#### [Description of the task]
Find each line below where the word "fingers" occurs, and copy it.

*** Opening Material provided ***

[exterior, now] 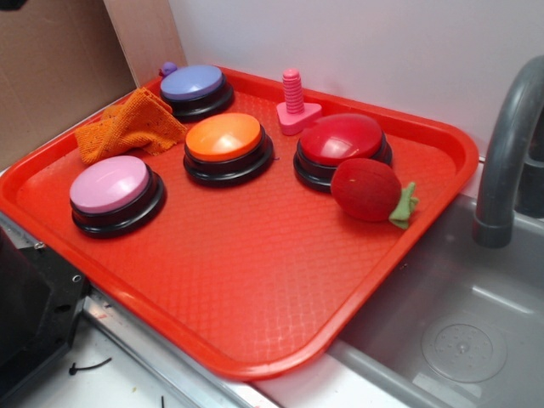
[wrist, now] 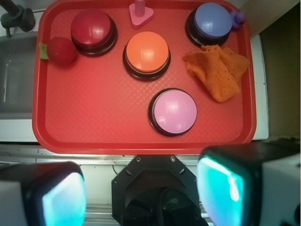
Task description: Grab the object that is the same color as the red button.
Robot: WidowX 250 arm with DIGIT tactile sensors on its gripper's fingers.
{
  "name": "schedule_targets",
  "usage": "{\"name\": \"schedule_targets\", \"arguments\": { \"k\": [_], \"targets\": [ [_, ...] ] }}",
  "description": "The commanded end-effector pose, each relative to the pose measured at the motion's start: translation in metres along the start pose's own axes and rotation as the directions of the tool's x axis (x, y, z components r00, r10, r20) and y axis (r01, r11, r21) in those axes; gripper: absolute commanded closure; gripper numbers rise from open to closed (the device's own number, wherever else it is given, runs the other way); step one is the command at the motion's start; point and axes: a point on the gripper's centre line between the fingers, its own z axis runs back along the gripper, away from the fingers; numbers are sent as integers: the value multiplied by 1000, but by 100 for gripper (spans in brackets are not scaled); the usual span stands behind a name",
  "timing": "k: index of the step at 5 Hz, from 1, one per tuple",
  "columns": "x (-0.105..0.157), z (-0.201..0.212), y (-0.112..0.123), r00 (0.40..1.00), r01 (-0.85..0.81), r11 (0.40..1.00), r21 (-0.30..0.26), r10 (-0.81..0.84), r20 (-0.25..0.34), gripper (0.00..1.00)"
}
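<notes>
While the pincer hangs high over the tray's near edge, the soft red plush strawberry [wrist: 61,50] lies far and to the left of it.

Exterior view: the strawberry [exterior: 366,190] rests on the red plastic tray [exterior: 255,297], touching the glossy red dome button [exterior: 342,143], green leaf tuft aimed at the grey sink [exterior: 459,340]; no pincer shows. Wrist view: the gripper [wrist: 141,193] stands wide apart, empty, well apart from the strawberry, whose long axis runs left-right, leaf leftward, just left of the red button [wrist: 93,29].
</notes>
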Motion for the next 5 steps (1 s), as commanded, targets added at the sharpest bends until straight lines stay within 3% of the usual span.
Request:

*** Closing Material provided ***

#### [Answer for this exercise]
Robot: WidowX 250 arm with DIGIT tactile sensors on its gripper's fingers.
  "description": "The commanded end-effector pose, each relative to the pose measured at the motion's start: translation in metres along the start pose's own axes and rotation as the directions of the tool's x axis (x, y, z components r00, r10, r20) and y axis (r01, r11, r21) in those axes; gripper: absolute commanded closure; gripper numbers rise from open to closed (the device's own number, wherever else it is given, runs the other way); step one is the command at the motion's start; point and axes: a point on the gripper's centre line between the fingers, its own z axis runs back along the gripper, away from the fingers; numbers are sent as integers: the value multiplied by 1000, but by 100 for gripper (spans in brackets are not scaled); the usual span stands behind a name",

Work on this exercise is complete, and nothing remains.